早ければ数日中にも、米連邦破産法11条により倒産する可能性がある。もしもそうなると、クライスラー、GMについでの大型倒産となり、昨年末に注入した公的資金2200億円は 藻屑と化すことになる。

問題は、2000億円超の血税が無駄金となってしまうだけでなく、CITがやっているようなファイナンシングは、スモール・ビジネスの仕組みやキャッシュフローの流れなどを細かく把握しておく必要があるため、もしも倒産した場合、おいそれと他の銀行が取って代わるわけにはいかないという点である。

 

 

 
 


最後の修羅場で死闘を演じるディーラー

 

 

つまり、他の大手の一般銀行にはその代役を務められないというわけである。
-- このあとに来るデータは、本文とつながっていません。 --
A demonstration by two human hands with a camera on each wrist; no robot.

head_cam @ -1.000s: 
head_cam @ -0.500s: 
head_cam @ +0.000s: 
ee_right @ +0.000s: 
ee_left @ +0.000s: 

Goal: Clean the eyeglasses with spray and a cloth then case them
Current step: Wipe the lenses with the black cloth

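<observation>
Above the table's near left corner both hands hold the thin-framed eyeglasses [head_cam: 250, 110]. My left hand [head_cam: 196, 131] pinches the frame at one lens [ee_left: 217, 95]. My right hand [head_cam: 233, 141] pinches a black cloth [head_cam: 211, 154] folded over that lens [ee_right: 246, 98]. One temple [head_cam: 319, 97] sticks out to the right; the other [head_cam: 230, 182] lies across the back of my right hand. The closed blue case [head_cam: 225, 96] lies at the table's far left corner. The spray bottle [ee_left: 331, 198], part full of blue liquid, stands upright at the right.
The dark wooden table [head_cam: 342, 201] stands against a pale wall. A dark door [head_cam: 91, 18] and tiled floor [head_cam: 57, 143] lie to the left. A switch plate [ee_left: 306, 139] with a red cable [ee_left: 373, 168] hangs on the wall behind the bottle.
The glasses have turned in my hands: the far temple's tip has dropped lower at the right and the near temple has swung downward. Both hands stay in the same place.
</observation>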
そのため、CITのような商業銀行の破綻は、自営業者や中小企業の事業主にとっては、リーマン・ブラザーズやシティーグループの破綻より遙かに打撃が大きいことになる のだ。

ダウ平均やナスダック指数は大手銀行の動向に連動するため、7月始めに8000ドル割れ寸前まで下がった株価は再び9000ドルに向かって上昇を続け 景気回復期待を持たせているが、中小企業に資金繰りの面倒を見てくれているCITのような商業銀行が倒産するような状況がこれからも続くようなら、 景気の回復を望むどころか、失業者が街に溢れることになる。
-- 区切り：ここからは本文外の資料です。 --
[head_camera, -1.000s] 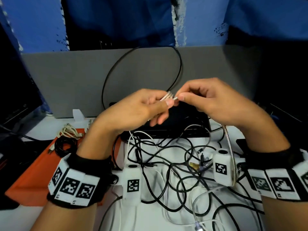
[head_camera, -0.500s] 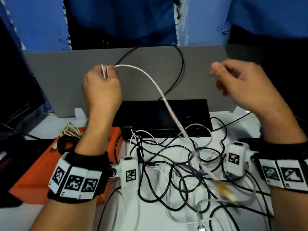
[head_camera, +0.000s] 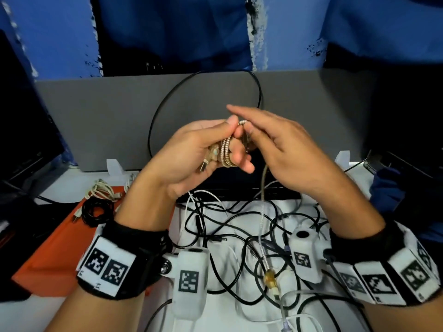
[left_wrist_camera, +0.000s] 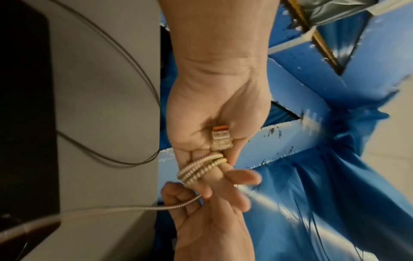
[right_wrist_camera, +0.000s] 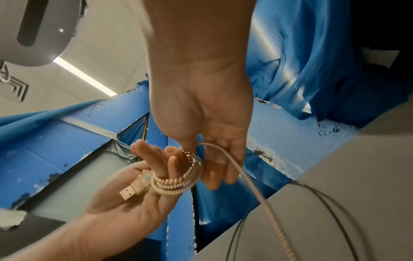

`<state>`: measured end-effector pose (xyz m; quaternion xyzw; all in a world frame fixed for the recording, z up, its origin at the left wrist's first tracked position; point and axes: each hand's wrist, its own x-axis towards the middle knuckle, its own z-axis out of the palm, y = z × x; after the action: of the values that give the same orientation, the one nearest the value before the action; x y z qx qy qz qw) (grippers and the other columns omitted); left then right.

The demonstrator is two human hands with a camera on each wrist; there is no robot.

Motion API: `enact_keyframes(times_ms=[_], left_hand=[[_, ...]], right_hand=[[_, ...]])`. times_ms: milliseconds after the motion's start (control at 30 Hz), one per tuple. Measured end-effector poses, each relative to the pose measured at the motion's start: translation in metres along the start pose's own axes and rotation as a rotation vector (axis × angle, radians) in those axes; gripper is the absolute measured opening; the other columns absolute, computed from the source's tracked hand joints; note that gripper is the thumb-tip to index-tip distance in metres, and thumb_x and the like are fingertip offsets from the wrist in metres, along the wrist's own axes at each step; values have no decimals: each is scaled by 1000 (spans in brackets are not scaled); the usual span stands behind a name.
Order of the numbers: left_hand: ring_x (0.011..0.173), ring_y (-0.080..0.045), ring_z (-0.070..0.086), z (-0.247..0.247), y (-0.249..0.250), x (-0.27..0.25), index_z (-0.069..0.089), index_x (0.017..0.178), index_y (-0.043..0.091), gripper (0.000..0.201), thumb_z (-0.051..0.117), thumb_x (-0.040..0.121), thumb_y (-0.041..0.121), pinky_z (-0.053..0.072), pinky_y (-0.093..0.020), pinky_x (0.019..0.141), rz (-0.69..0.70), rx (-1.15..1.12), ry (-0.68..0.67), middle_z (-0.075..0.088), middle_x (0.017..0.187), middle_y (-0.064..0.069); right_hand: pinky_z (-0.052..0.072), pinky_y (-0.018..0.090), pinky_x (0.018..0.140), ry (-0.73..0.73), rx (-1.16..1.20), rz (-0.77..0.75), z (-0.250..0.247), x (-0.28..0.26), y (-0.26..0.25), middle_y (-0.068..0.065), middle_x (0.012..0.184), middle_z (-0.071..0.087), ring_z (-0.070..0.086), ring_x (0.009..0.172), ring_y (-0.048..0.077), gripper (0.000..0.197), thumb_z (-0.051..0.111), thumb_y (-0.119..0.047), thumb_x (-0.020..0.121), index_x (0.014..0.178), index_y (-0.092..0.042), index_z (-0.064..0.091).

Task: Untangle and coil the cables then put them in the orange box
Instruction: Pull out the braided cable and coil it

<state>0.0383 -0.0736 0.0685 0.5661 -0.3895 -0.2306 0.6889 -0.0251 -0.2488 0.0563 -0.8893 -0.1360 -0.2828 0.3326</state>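
My left hand [head_camera: 230,142] is raised over the table's middle with a braided silver cable [head_camera: 226,152] wound in a few turns round its fingers, and the thumb presses on the turns. The cable's USB plug [head_camera: 205,164] lies in that palm [left_wrist_camera: 221,137]. My right hand [head_camera: 248,131] meets the left and holds the cable's free length [right_wrist_camera: 225,155] beside the coil [right_wrist_camera: 178,180]. The tail [head_camera: 263,212] hangs down to an amber connector [head_camera: 270,279] on the tangle of black and white cables [head_camera: 227,226]. The orange box [head_camera: 55,248] lies at the left.
The box holds a coiled black cable [head_camera: 97,210] and a beige bundle [head_camera: 102,189]. A black device [head_camera: 239,188] sits behind the tangle, in front of a grey divider [head_camera: 96,121] with a black wire loop [head_camera: 158,111]. Dark monitors stand at both sides.
Half a second ago my left hand was up at the left with the cable stretched and my right hand apart. Now both hands are together at the middle, with the cable wound round the left fingers.
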Motion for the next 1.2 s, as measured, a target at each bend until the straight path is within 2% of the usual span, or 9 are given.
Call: enact_keyframes(times_ms=[100, 200, 300, 400, 667, 767, 900, 1067, 1200], left_hand=[[52, -14, 63, -4, -4, 1, 59, 89, 8, 30, 39, 104, 24, 56, -29, 81, 16, -176, -94, 50, 46, 6], [52, -12, 65, -8, -7, 2, 65, 91, 8, 35, 38, 103, 25, 57, -27, 81, 30, -280, -192, 51, 45, 8], [59, -18, 70, -8, -8, 1, 69, 88, 9, 45, 33, 103, 31, 55, -28, 88, 32, -267, -266, 58, 47, 4], [66, -24, 73, -6, -6, 1, 70, 81, 9, 60, 26, 103, 42, 53, -30, 94, 5, -225, -334, 61, 47, 0], [60, -14, 67, 7, -3, -4, 63, 88, 8, 36, 35, 104, 25, 55, -31, 90, 99, -232, -215, 60, 54, 4], [48, -9, 59, 15, -3, -2, 58, 90, 5, 37, 31, 106, 23, 57, -26, 80, 99, -353, -219, 54, 49, 6], [46, -12, 59, 18, -6, -3, 66, 88, 3, 52, 28, 105, 33, 56, -28, 84, 24, -388, -358, 54, 44, 5], [47, -19, 60, 20, 1, -2, 58, 84, 0, 34, 42, 104, 21, 60, -32, 75, 128, -631, -287, 53, 45, -1], [55, -11, 60, 13, 4, 3, 59, 90, 7, 42, 28, 110, 28, 52, -30, 95, 301, -660, -68, 56, 54, 4]], right_hand=[[60, 36, 72, -41, 336, 73, 0, -3, -10, -17, 107, 69, 67, 79, 31, 37, 41, -27, 111, 144, -34, 56], [35, 33, 51, -64, 557, 146, 3, -2, -16, 8, 89, 65, 41, 63, 34, 31, 39, -25, 112, 128, -21, 66], [32, 24, 53, -42, 625, 125, 4, -2, -20, 30, 86, 60, 44, 66, 33, 29, 42, -20, 111, 118, -9, 68], [44, 27, 57, -65, 642, 27, 2, -5, -22, 11, 84, 70, 62, 57, 27, 27, 43, -14, 109, 111, -2, 67], [45, 36, 55, 51, 614, -26, 1, -5, -27, 15, 76, 66, 61, 64, 47, 33, 41, -22, 109, 124, -10, 68], [43, 29, 54, 211, 521, -49, 3, -4, -29, 28, 78, 59, 55, 60, 29, 32, 44, -25, 110, 110, -15, 74], [43, 17, 45, 138, 602, -34, 1, -8, -31, 8, 62, 62, 57, 52, 12, 36, 47, -27, 105, 98, 0, 70], [36, 22, 44, 161, 595, -17, 0, -4, -29, 25, 75, 50, 42, 53, 9, 32, 37, -22, 112, 123, -17, 67], [34, 29, 36, 144, 467, 102, 4, 0, -17, 11, 76, 60, 39, 40, 15, 32, 39, -24, 112, 137, -29, 58]])
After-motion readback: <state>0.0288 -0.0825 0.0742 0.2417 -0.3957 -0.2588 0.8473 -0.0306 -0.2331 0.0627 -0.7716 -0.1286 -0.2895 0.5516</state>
自営業者や中小企業はアメリカの雇用の50%以上を担(にな)っていることを考えると、中小の金融機関の経営状況から目は離せそう にないようだ。現在アメリカの失業率は9,6% とかってない高い数値を示している。さらに、今月発表される6月末の数値、あるいは7月末の数値では、10%の大台に乗るだろうと言われているが、私は、年末 から年明けにはその数字は一気に増加し、14〜15%に近づく可能性が大きいのではないかと考えている。

注意することは、これから先、大手の企業や金融機関の決算が多少良い数字が出たとしても、それに目を奪われないことである。決算の良いのは、従業員の首切りなどのリストラの結果であることを考えると、好決算が発表された企業はそれだけ社員をリストラして失業状態へと追い込んだことの裏返しでもあるからである。

10%を超す失業率の増加は、大統領の不信感につながるだけに、オバマ人気の終焉をもたらすことになるかもしれない。それは即、アメリカの凋落の始まりでもあるのだ。もしも、そうした状況が発生するようなら、根拠のない景気回復期待で上昇している相場は一気に崩れ 、それはまた更なる企業の倒産、失業者の増加へとつながることになる。

次なる7〜9月期の中小の金融機関の決算状況が気になるところである。